Los 25 países integrantes de la Unión Europea (UE) acordaron sacar del mercado cerca de 200 suplementos minerales y vitamínicos, entre ellos muchos que se comercializan en México, por no comprobar científicamente su eficacia ni garantizar que no provocan efectos secundarios para quienes los consumen.
Gilberto Castañeda, jefe de la Sección de Farmacología del Centro de Investigación y de Estudios Avanzados (Cinvestav) comentó al diario La Crónica que en México, son también al menos 200, los productos de este tipo que se venden aún, y que deberían ser prohibidos, como el Asepsia, Fataché, Reduceltzer y otros, principalmente los que prometen adelgazar y embellecer.

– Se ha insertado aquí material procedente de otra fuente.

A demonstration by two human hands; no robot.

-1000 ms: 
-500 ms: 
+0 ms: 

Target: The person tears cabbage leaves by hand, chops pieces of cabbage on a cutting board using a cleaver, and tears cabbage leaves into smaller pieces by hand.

Castañeda indicó que la decisión adoptada por la UE, debe marcar el camino a las autoridades sanitarias del país, para ser más enérgicas con las casas comerciales de dichos suplementos, conocidos como productos milagro, pues aunque se ha avanzado en algunos aspectos, siguen aprovechando los vacíos legales para comercializarlos.
Agregó que las compañías que fabrican estos medicamentos cuentan con buffetes de abogados muy poderosos que encuentran los vacíos en la ley e incluso las sanciones que les llegan a fincar son tan bajas que pagan su multa y vuelven a sacar el producto.
El Tribunal de Justicia de la UE acordó que a partir del 1 de agosto se prohibirá la venta en la Unión Europea de todos los suplementos con ingredientes (vitaminas, minerales...) que no se encuentren en una lista autorizada.
Los productos que ya estaban en el mercado antes de julio de 2002 disfrutarán de una moratoria de cuatro años, siempre y cuando la agencia de seguridad alimentaria no las haya rechazado.
Se trata de una victoria para los grandes fabricantes de vitaminas sintéticas, como los gigantes alemanes BASF y Bayer o el grupo danés DMS NV, dado que asienta su posición en el mercado.
El tribunal ha dicho que la ausencia de fecha límite para que la Autoridad de Seguridad Alimentaria para evaluar y autorizar los suplementos dietéticos no implica que el proceso de autorización será inaceptablemente largo.
Será la agencia alimentaria de la UE la que realice una evaluación demostrando que los ingredientes de un suplemento no son seguros ante de rechazar una solicitud. Bajo la legislación existente, era la industria la que debía demostrar la seguridad de un producto.